EC2 is not the only service that can be granted a role this way. Lambda functions can be granted AWS IAM roles that allow them to use KMS keys. That would permit the Lambda functions with the correct roles to manipulate the S3 data, while other entities (users, EC2 instances) could not. Likewise, AWS services such as Amazon Athena might require access to a KMS key if you want to use it to search data stored in S3 that has been encrypted using KMS. If Athena is given permission to assume a role with permissions to use the KMS key, then Athena can successfully execute its search queries because S3 will be allowed to decrypt objects on behalf of Athena, which is acting on your behalf when assuming the authorized-users role.

Variation 3: Creating isolated authorization to encrypt vs decrypt

You can use the KMS key policy to isolate authorization to encrypt versus decrypt data between two identities.
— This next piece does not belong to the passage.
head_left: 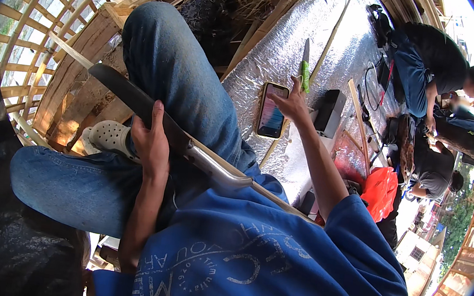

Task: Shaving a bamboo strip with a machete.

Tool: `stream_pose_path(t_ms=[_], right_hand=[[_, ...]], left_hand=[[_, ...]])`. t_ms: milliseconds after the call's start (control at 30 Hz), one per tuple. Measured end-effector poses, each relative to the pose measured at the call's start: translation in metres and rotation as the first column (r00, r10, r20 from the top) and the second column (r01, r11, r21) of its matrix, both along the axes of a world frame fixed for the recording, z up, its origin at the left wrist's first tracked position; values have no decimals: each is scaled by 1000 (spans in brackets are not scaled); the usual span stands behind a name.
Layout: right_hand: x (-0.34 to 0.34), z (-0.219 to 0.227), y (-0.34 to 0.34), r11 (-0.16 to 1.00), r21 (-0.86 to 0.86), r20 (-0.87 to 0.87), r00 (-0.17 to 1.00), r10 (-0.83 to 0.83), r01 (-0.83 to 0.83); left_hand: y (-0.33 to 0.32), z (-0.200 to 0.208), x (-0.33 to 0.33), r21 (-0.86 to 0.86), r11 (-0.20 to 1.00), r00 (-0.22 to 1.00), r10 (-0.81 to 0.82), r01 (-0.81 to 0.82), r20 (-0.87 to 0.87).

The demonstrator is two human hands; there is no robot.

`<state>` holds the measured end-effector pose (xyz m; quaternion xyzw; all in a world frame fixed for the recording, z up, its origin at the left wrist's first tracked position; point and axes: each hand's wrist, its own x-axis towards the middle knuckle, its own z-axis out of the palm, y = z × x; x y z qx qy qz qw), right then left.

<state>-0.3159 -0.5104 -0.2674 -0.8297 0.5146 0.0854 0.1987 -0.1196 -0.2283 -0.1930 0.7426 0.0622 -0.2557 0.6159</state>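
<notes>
My left hand (152,144) is closed around the dark blade of a machete (126,93), thumb along its flat. The machete lies slantwise across my lap, its silver metal handle toward my belly. Along the same line runs a thin bamboo strip (71,51), showing past the blade's tip and beyond the handle; the blade hides its middle. My right hand (291,104) reaches over a lit phone (272,120) lying on a silver foil sheet (250,85). Its fingers are apart, one at the screen. Just beyond the fingertips lies a knife (305,68) with a green handle.
A black box (330,113) sits right of the phone, with wooden sticks and a red bag (379,193) farther right. Woven bamboo lattice (34,25) curves at the left beside wooden boards (74,91). Other people (434,59) crouch at the far right.
</notes>
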Motion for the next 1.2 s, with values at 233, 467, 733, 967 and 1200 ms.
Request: stream_pose_path(t_ms=[233,467,733,967,1200], right_hand=[[19,13,18,994,84,-174,983,-57,72],[18,6,13,998,50,-177,984,-36,45],[-22,71,8,970,60,-164,961,-223,235],[-84,77,47,979,-66,-287,936,-203,192],[-141,59,67,974,-169,-187,965,-185,154]], left_hand=[[0,0,1,7,1000,1000,2,-2,16],[-1,2,2,17,1000,1000,-20,21,-7],[2,-1,2,-24,1000,1000,7,-7,-2],[1,3,1,-20,1000,999,0,-1,-38],[2,8,4,-145,986,995,79,-86,-55]])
For example, if a role has the kms:Encrypt or kms:GenerateDataKey permissions for a key, that means that role can write encrypted data directly or ask an AWS service to do it on their behalf (for example, during an upload to an S3 bucket). If the role does not also have kms:Decrypt permission, it can’t read encrypted data. This write-only permission might be appropriate for data acquisition, security log delivery, or other functions that should not be allowed to read the data they have written. Likewise, if a role has the kms:Decrypt permission, then the role has the ability to read data. But if it lacks the kms:Encrypt permission, it cannot write or modify encrypted data. This kind of isolation authorization is suitable for audit functions and log aggregation functions that need to read data but typically are prohibited from modifying the data/logs that they read. The complete set of permissions for KMS key policies can be found in the KMS developers guide.

Cost of this solution

Three services with charges are used in this solution: EC2, S3, and KMS. The EC2 instance hours are charged according to standard EC2 pricing. Likewise, storing data in S3 will incur costs according to standard S3 pricing. There is no difference in S3 pricing for storing encrypted versus unencrypted data. Finally, KMS has a fixed price per month for each customer-managed CMK you create, which is described in the KMS pricing page. Each encryption and decryption of an object is a KMS API call and a certain number of KMS API calls are free each month. The number of free KMS API calls, and the price for API calls beyond the free tier, are described on the KMS pricing page.

Summary

The combination of IAM policies, S3 bucket policies, and KMS key policies gives you a powerful way to apply independent access control mechanisms on data. This mechanism means that one set of users can be granted rights to do maintenance operations on the buckets themselves, while not having rights to access or manipulate the data itself. Even a user or function with full privileges in S3 would be denied access to this encrypted data unless it also had the rights to use the KMS keys. It gives you an approach to access control that allows key policies to serve as an additional control when IAM policies or S3 bucket policies alone are not sufficient.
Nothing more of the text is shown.